Pesquisadores de segurança da Kaspersky Labs descobriram uma nova e complexa campanha de malware que atingiu clientes de várias instituições bancárias mexicanas, ao que tudo indica, desde 2013.
Apelidado de Dark Tequila, a campanha oferece um avançado keylogger capaz de ficar fora do radar por cinco anos, devido à sua natureza altamente direcionada e algumas técnicas de evasão.
O Dark Tequila foi projetado principalmente para furtar informações financeiras das vítimas a partir de uma longa lista de sites de internet banking, bem como as credenciais de acesso para sites populares.
A lista de sites inclui Cpanels, Plesk, sistemas de reservas online, Microsoft Office 365, clientes IBM Lotus Notes, email Zimbra, Bitbucket, Amazon, GoDaddy, Register, Namecheap, Dropbox, Softlayer, Rackspace e outros serviços.
Segundo os pesquisadores da Kaspersky Lab, o código malicioso se dissemina por meio de dispositivos USB infectados e técnicas de spear-phishing.
Além disso, o malware possui funcionalidades especiais para evitar a detecção. Acredita-se que o ator de ameaça por trás do Dark Tequila seja de língua espanhola e de origem latino-americana.
O código malicioso quando executado infecta o computador da vítima somente após determinadas condições terem sido atendidas, como verificar se o computador tem alguma solução de segurança instalada.
Caso haja alguma infecção que não seja no México e nem do interesse dos criminosos, o malware é remotamente desinstalado da máquina da vítima. O agente de ameaça por trás dele monitora e controla rigorosamente todas as operações.
O malware Dark Tequila inclui basicamente 6 módulos principais, como segue:
- C&C – Neste módulo, o malware gerencia a comunicação entre o computador infectado e o servidor de comando e controle (C&C). Também é responsável por monitorar ataques man-in-the-middle para se defender contra a análise de malware.

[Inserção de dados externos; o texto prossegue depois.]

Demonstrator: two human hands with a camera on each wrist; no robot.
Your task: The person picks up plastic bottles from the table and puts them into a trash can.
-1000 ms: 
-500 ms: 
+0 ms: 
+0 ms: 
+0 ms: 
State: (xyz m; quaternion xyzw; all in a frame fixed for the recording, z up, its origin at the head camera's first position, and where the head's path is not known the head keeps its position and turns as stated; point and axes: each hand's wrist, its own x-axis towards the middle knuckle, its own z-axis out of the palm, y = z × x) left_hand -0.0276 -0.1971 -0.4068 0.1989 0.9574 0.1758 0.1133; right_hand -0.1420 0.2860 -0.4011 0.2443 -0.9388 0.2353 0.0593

- CleanUp – Ao executar técnicas de evasão, se o malware detectar qualquer atividade suspeita – como sinais de que a amostra é executada em um ambiente de análise (sandbox) – ele executa uma limpeza completa do sistema infectado.
- Keylogger – Este módulo é projetado para monitorar o sistema e registra as teclas digitadas para furtar credenciais de acesso a partir de uma lista de sites, tanto de bancos como outros sites populares.
- Stealer de Informações – Este módulo extrai senhas senhas salvas de clientes de e-mail e FTP, assim como navegadores.
- USB Infector – Este módulo replica e infecta computadores adicionais através de drives USB. Ele copia um arquivo executável para uma unidade removível que é executada automaticamente quando conectado a outros sistemas.
- Watchdog do Serviço – Este módulo é responsável por garantir que o malware esteja funcionando corretamente.
Medidas de proteção
- Para se proteger recomenda-se sempre estar atento a e-mails suspeitos.
- Mantenha uma boa solução antivírus instalada.
- Evite conectar dispositivos removíveis e pendrives não confiáveis ao seu computador.
- Desabilite a execução automática em dispositivos USB.